Background: Intramuscular injections are contraindicated in individuals with hemophilia because of the high risk of deep muscle hematoma formation and secondary infection, complications that may result in significant morbidity. While spontaneous and trauma-related muscle bleeds are well described, injection-related hematomas have become increasingly uncommon in modern clinical practice due to improved awareness. We report a rare and severe case of a post-injection gluteal hematoma with extension into the thigh and psoas muscle in a patient with severe Hemophilia A, complicated by infection, thrombocytopenia, and recurrent inflammation. Case Presentation: A 35-year-old man with severe Hemophilia A developed extensive intramuscular and subcutaneous hematomas following a tetanus toxoid injection. Despite early factor VIII replacement, the hematoma expanded and progressed to secondary infection. Serial ultrasonography and CT angiography revealed a massive multiloculated collection measuring up to 46.5 cm along the posterior thigh and gluteal region. Factor VIII therapy was optimized and antibiotic therapy escalated based on clinical and inflammatory markers. Image-guided drainage under factor coverage facilitated clinical improvement. Inhibitor screening remained consistently negative. Conclusion: This case illustrates the catastrophic potential of intramuscular injections in hemophilia and underscores the importance of preventive immunization strategies, early hemostatic correction, close imaging surveillance, and multidisciplinary management.
Hemophilia A is an X-linked recessive bleeding disorder caused by deficiency of coagulation factor VIII and affects approximately 1 in 5,000 male births globally (1). Although advances in factor replacement and prophylactic regimens have significantly improved survival and quality of life, musculoskeletal bleeds remain a dominant cause of morbidity (2,3). Deep muscle hemorrhages, including those involving the iliopsoas and gluteal regions, can present with substantial bleeding and may lead to neurovascular compromise, pseudotumor formation, and compartment syndromes (3–5).
Intramuscular injections constitute a well-recognized, yet preventable, iatrogenic cause of muscle hemorrhage in hemophilia. Despite strong recommendations from the World Federation of Hemophilia (WFH) to avoid intramuscular administration whenever feasible (6, 7), injection-related hematomas continue to occur—especially in peripheral healthcare settings where hemophilia status may not be disclosed or expertise is limited. World Federation of Hemophilia recommends that children and adults with hemophilia should follow the same routine immunization schedule as the general population. However, whenever possible, vaccines should be administered subcutaneously rather than by the intramuscular or intradermal route. Subcutaneous vaccination is considered safe and effective and usually does not require prophylactic clotting factor infusion. If an intramuscular injection is unavoidable, a dose of clotting factor concentrate should be provided beforehand. The smallest appropriate needle (25–27 gauge) should be selected, an ice pack may be applied to the intended site for a few minutes prior to injection, and firm pressure should be maintained at the site for at least 10 minutes afterwards to minimize bleeding and swelling (6).

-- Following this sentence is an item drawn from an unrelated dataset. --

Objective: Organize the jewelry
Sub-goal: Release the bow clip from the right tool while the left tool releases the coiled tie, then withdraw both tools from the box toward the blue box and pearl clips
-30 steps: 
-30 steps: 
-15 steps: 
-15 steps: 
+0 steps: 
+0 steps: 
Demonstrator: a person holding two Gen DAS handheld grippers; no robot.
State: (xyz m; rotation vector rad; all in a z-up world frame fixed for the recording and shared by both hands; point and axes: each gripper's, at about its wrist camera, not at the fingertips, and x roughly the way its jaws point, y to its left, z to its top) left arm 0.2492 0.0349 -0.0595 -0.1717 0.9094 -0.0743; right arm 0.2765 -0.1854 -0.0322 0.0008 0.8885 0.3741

Although isolated case reports describe spontaneous and traumatic hematomas, comprehensive documentation of post-injection bleeds with superimposed infection and extensive anatomical spread is limited in the literature (7, 8).
The rationale of this case report is to highlight the ongoing risk posed by intramuscular injections in adult patients with severe hemophilia, demonstrate the complexities of managing massive infected deep muscle hematomas, and reinforce contemporary evidence-based strategies for hemostasis, infection control, and interventional drainage.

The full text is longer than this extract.